Jawollja – lieber Hüftschaden als Gehirnschaden! Um mal in dieser schwülen Metaphorik zu bleiben: Wenn Feuerwehrmänner mit ihren spritzenden Schläuchen erigierte, glühende Brennstäbe kühlen, dann klingt’s für mich doch eher nach Darkroom als nach Feminismus. Und all diese kraftstrotzenden Feuerwehrleute werden durch das hier spermatisch verzeichnete Handeln schon bald darauf mit lebenslanger Impotenz gestraft sein. Auch müffelt eine Technik aus den Zeiten von Hans Dominik und Marinetti längst nach Moder – und gerade, weil sie Anno Methusalem mal als Futurismus figurierte, ist sie heute eben nicht mehr ‚modern‘, sondern mit dicker Patina behaftet. Sei’s drum! Wie sagte es Karl Kraus: Die Psychoanalyse ist jene Krankheit, für deren Therapie sie sich hält …

Nachtrag: Mir erging’s zunächst wie vielen der Kommentatoren dort in der ‚Zeit‘ – rechts oben in der Ecke findet sich der dezente Hinweis, dass der Träger des Axel-Springer-Journalistenpreises, Adam Soboczynski, selbiges erbrach …

7 Kommentare

  1. Beachtlich. Ich wurde die Woche bereits auf den Text hingewiesen und versuchte ihn zu lesen. Der Autor verlor mich im ersten Satz. Oh, falsche Verbform: verliert. Ehrlich, ich schaffe es physisch nicht, den Kram zu lesen.

  2. Ha! Adama Soboczynski. Jaja. Der schreibt gern mal ganz schön was zusammen: http://texttheater.net/weiss-nicht-recht

  3. Interessant ist ja, wie die Zeit mit den Kommentaren umgeht. Sehr viele werden gelöscht, anderen Kommentatoren wird mangelnder Respekt vorgeworfen (siehe Kommentar 3). Wie soll man sachlich zu so einem Text kommentieren? Ironie und Sarkasmus sind ebenso nicht erwünscht (Kommentar 7).
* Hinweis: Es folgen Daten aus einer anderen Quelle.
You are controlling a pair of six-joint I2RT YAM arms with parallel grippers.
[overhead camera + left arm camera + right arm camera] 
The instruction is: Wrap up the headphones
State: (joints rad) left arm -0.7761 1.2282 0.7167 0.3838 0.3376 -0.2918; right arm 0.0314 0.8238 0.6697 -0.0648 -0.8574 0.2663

Die Zeit sollte ein Banner auf die Seite bringen: Kritische Leser bitte draußen bleiben!
    Schöner kann man seine Leser doch gar nicht vergraulen, oder?

  4. Ja – dieser Text dürfte den Wischmopp im ‚Zeit‘-Forum mehr als viele andere abgenutzt haben. Vor allem wohl auch deshalb, weil die Leser ein solch intellektuelles Niveau in ihrem Leib- und Magenblatt nicht gewohnt sind.

  5. Alles in allem einverstanden. Einen Einwand hätte ich aber doch: unsere selbsternannte Sachwalterin für Rationalität steht da. Wer soll denn eine solche Sachwalterin sonst ernennen? Der Bundespräsident? Der Minister für Rationalität und Rationalisierung?
    Näheres siehe:
    http://deutsche-sprak.blogspot.com/2011/01/ernennungsurkunden_31.html

  6. Okay – das ist eine journalistische Floskel, die mir ‚durchgerutscht‘ ist. Trotzdem ließe sich auch so argumentieren: Eine Professorin der Philosophie mit dem Schwerpunkt ‚Aufklärungszeit‘ würde bspw. von einem Selbstergänzungsgremium ernannt, sie könnte sich gar nicht selbst ernennen – und sie wäre trotzdem eine Sachwalterin der Rationalität.

  7. Na – ich weiß nicht. Ich kenne solche Selbstergänzungsgremien. Was die als Sachwalter vorschlagen (was dann in der Regel von einem Uni-Präsidenten oder einem Minister bestätigt wird, das Gremium ergänzt sich nicht selbst), sind nicht allzu oft diejenigen unter den Kandidaten, die der Sache Rationalität am besten walten können.